CELESTINA.- Amiga y señora mía, no te maravilles, porque estos fines con efecto me dan osadía a sufrir los ásperos y escrupulosos desvíos de las encerradas doncellas como tú. Verdad es que antes que me determinase, así por el camino, como en tu casa, estuve en grandes dudas si te descubriría mi petición. Visto el gran poder de tu padre, temía; mirando la gentileza de Calisto, osaba; vista tu discreción, me recelaba; mirando tu virtud y humanidad, me esforzaba. En lo uno hablaba el miedo y en lo otro la seguridad. Y pues así, señora, has querido descubrir la gran merced que nos has hecho, declara tu voluntad, echa tus secretos en mi regazo, pon en mis manos el concierto de este concierto. Yo daré forma cómo tu deseo y el de Calisto sean en breve cumplidos.
MELIBEA.- ¡Oh mi Calisto y mi señor! ¡Mi dulce y suave alegría! Si tu corazón siente lo que ahora el mío, maravillada estoy cómo la ausencia te consiente vivir. ¡Oh mi madre y mi señora!, haz de manera cómo luego le pueda ver, si mi vida quieres.

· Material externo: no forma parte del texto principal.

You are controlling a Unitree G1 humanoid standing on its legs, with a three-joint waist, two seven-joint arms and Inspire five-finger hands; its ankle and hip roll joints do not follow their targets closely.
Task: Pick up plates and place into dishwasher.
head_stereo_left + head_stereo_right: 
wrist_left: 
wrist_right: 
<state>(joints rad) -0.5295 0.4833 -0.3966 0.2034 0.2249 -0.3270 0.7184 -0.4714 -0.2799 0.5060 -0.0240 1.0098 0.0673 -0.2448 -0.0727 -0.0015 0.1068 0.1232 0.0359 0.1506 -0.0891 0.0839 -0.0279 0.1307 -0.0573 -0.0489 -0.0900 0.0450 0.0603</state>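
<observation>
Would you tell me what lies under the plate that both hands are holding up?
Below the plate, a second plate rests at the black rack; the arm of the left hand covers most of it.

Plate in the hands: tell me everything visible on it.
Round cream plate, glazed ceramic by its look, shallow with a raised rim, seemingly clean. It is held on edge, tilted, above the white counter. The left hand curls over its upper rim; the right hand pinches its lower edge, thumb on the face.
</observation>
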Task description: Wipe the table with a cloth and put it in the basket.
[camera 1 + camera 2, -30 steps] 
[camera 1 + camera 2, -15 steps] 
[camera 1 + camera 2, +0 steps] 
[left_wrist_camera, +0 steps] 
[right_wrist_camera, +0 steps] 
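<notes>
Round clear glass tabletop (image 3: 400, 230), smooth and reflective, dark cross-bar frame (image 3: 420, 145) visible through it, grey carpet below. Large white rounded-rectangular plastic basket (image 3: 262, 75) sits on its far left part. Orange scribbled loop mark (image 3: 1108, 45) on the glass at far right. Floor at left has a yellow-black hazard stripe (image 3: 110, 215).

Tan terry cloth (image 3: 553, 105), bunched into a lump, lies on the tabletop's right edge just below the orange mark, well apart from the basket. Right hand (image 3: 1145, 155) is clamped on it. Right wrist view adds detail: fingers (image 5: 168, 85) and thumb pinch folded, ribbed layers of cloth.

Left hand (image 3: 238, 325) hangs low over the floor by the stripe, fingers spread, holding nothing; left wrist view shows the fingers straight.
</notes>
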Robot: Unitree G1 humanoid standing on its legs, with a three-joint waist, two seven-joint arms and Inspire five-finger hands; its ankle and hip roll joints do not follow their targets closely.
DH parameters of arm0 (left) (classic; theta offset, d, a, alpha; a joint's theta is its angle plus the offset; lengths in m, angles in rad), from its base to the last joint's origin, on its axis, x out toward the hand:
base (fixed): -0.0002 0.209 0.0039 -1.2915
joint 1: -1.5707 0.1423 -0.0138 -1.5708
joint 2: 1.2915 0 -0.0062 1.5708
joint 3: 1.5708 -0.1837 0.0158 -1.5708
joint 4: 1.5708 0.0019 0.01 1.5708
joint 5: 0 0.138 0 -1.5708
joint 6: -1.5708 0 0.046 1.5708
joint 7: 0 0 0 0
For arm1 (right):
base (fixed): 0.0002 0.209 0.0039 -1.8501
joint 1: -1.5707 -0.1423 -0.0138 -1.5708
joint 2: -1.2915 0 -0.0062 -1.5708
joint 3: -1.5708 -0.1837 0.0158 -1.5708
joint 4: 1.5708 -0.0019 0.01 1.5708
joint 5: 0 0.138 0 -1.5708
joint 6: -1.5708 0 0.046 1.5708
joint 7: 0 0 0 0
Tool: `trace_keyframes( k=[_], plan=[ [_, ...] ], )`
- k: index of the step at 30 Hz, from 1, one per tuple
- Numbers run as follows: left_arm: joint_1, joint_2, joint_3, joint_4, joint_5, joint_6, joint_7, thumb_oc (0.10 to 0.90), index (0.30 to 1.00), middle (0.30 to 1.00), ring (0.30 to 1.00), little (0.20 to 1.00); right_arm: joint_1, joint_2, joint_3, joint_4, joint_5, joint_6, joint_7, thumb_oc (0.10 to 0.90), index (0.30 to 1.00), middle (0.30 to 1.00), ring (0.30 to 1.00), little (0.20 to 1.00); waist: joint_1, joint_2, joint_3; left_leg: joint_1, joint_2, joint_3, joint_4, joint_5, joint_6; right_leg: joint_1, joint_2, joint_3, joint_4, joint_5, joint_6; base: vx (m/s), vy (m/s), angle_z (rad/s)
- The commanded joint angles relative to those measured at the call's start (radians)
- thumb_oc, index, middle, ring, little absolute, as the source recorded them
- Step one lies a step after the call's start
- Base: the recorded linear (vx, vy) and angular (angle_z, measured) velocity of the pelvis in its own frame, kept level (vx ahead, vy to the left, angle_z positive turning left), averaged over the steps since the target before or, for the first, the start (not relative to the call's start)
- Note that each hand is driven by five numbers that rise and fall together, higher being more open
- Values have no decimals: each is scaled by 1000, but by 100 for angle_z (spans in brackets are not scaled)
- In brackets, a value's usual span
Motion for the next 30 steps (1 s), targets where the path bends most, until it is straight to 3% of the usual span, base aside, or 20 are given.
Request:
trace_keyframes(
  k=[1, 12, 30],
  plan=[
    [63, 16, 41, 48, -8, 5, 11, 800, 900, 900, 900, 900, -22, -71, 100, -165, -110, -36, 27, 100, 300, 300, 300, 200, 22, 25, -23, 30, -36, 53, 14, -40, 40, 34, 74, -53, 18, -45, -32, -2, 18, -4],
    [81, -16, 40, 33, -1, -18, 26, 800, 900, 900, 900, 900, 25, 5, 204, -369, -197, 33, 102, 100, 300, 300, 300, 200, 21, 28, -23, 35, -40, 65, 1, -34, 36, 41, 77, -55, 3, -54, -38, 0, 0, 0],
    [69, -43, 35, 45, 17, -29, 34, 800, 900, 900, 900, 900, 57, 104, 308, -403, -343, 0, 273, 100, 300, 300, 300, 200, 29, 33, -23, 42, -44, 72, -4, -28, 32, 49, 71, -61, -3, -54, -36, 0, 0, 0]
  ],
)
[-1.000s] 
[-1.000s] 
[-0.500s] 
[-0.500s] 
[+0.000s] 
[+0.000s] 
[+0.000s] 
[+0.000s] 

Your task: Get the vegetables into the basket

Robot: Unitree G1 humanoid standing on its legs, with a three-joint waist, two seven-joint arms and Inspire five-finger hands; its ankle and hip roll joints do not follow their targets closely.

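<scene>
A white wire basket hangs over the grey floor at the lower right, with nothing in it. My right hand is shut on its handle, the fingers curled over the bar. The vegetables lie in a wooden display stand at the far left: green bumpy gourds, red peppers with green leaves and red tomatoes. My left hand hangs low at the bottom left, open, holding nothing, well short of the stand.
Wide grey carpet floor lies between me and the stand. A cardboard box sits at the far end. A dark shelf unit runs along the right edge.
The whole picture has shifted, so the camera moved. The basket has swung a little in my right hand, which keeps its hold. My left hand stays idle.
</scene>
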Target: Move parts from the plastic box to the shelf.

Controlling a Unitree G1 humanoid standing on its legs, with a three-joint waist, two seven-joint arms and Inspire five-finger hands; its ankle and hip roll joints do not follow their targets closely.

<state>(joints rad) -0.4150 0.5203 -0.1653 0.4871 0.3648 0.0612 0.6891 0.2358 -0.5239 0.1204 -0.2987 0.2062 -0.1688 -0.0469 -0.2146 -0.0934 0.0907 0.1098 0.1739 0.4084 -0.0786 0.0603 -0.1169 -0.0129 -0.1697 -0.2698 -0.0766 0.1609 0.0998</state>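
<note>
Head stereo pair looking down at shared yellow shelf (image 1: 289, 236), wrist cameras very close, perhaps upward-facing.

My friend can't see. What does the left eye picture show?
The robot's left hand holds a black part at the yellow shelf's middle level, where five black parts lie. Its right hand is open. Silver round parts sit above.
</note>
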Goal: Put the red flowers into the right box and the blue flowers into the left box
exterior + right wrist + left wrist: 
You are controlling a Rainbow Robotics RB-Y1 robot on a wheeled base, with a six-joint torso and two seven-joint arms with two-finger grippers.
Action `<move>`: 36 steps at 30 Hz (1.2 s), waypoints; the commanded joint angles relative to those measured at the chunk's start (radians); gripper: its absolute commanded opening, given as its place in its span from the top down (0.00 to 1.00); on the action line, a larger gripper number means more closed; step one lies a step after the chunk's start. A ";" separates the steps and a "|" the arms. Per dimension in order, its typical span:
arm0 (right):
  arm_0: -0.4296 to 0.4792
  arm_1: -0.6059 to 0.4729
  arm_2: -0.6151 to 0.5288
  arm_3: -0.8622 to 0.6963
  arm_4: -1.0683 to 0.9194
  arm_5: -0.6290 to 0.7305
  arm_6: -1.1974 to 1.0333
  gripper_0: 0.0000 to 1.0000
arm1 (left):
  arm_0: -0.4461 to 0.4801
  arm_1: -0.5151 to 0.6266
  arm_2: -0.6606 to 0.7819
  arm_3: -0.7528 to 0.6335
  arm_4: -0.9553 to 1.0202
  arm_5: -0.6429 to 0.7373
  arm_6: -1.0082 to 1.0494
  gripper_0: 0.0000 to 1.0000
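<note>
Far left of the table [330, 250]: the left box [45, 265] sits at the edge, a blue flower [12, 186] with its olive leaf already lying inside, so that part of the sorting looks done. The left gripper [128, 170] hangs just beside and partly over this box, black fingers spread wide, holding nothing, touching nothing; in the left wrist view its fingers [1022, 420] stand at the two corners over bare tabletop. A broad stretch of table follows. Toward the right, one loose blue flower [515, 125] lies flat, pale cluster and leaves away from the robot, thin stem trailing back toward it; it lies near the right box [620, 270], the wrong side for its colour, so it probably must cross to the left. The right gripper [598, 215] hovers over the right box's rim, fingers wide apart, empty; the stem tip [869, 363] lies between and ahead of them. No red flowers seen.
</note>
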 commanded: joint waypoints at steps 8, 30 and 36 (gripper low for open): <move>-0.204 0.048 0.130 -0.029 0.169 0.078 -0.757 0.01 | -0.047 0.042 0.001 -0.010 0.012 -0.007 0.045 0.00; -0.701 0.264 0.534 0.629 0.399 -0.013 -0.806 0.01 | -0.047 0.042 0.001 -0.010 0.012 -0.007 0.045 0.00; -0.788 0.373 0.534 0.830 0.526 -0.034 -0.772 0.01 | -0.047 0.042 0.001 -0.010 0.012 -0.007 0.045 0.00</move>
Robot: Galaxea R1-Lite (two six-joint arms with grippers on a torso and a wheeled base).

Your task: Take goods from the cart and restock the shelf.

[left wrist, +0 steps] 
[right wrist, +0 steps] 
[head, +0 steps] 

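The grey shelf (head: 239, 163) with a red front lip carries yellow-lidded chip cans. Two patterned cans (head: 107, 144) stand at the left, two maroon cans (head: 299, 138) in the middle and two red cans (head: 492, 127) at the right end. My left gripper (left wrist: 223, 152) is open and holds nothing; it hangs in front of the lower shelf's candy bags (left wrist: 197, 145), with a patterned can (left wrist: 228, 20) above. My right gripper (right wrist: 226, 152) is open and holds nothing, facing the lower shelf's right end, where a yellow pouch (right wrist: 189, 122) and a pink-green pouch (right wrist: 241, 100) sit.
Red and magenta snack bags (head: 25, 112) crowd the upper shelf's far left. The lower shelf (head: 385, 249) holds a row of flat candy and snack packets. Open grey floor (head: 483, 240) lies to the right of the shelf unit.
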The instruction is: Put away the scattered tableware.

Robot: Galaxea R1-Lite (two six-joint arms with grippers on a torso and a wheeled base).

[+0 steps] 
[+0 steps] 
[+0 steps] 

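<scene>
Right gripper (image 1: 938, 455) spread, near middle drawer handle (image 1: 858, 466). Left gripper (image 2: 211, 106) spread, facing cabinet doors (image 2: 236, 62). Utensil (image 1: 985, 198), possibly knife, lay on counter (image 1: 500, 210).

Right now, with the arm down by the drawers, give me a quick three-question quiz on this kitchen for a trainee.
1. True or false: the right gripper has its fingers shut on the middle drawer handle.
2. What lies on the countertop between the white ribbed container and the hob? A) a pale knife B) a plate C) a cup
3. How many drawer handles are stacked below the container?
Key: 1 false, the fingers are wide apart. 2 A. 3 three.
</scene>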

Melibea finalmente ha cedido, ha sido vencida. La mudanza de los sentimientos se ha operado con éxito. La repulsión original que le inspiraba Calisto ahora le inspira “dulce y suave alegría”
El conjuro y la tremenda muela de Celestina han hecho el milagro y muy pronto disfrutarán brevemente de los placeres y tormentos que proporciona la enfermedad del amor. El agridulce amor.
Silvio D’amico, el autor de una enjundiosa “Storia del teatro e dello spettacolo”, ha dicho que no hay en toda la historia del arte dramático un “voltafaccia”, un giro o cambio de actitud, una mudanza de los sentimientos tan extraordinaria como la que tiene lugar en “La Celestina” o “Tragicomedia de Calisto y Melibea”.
La pieza representa una de las grandes cumbres la literatura española y para algunos “la obra más importante de la Europa de su tiempo”.